#### Task directions
Copy out every line from the records that includes "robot".

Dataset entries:
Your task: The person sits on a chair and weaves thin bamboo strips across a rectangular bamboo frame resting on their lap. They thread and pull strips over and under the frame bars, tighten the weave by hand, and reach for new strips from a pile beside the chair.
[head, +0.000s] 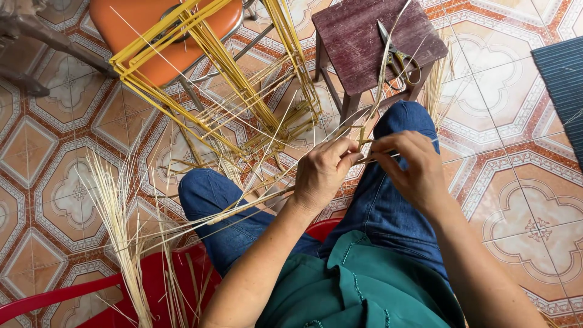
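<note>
My left hand [323, 172] pinches thin pale-yellow cane strips [274, 177] just above my knees. My right hand [412, 167] grips the same strips from the right, fingertips almost meeting the left hand's. The strips run back to a tall yellow cane frame [226, 79] that leans tilted across the floor in front of me. One long strip [384, 67] rises from my hands past the stool.
A dark wooden stool [364, 37] stands ahead with scissors [398, 56] on it. An orange chair seat [161, 30] is behind the frame. A bundle of loose pale strips [118, 225] lies left over a red plastic seat [152, 285]. A dark mat [562, 85] lies right on the tiled floor.
</note>
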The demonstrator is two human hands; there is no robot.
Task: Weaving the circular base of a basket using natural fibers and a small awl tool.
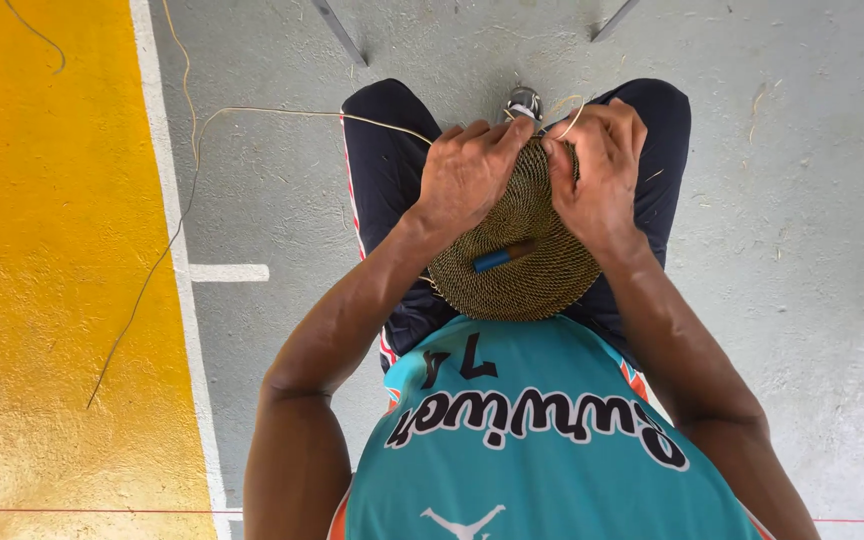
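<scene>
Hands (467, 175) (597, 170) closed, pinching woven disc (522, 265) rim

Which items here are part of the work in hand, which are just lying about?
In hand:
- left hand and right hand, both gripping the far rim of the round woven piece
- thin fibre strand running to the rim
- blue-tipped tool resting on the weave

Lying about:
- loose straw bits on the grey floor
- metal legs

Beside the grey floor (802, 250), a yellow painted area (52, 250) with white line (177, 250); the tan woven disc (522, 260) carries a blue-brown tool (502, 256); teal jersey (532, 440).
</scene>
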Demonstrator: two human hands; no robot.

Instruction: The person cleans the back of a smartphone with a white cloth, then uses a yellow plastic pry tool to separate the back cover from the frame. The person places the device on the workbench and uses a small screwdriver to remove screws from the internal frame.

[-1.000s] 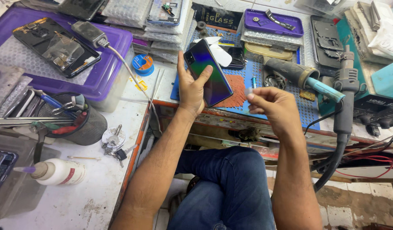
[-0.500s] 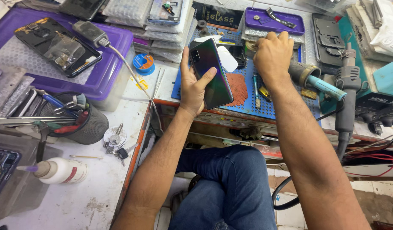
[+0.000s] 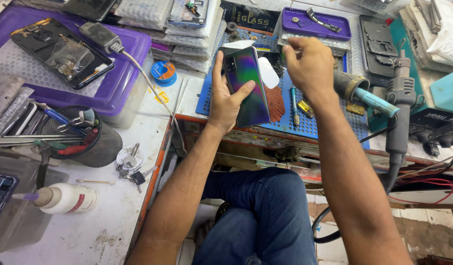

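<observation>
- Since the earlier frame the right hand [image 3: 309, 64] has stayed raised over the back of the desk [image 3: 113, 216] rather than dropping back to the near edge, and the left hand [image 3: 230, 95] has kept the smartphone [image 3: 246, 86] upright in the same place.
- The left hand is wrapped around the smartphone from its left side — thumb across the glossy, iridescent dark back, fingers curled behind the far edge. The phone stands nearly upright, camera end away from the person, above the blue perforated work mat [image 3: 305, 120].
- The right hand is loosely curled, fingers bent inward; something thin and pale seems pinched at its fingertips, but I cannot tell what it is.
- Just right of that hand lies a hot-air gun [image 3: 400, 103] with a grey body, and a soldering handle with a teal grip [image 3: 368, 98] rests near the wrist.
- A purple parts tray [image 3: 317, 24] sits behind the right hand.
- On the left stand a black mesh tool cup [image 3: 101, 142] and a white squeeze bottle [image 3: 64, 198].
</observation>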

#### Output
The demonstrator is two human hands; there is no robot.
Demonstrator: two human hands; no robot.

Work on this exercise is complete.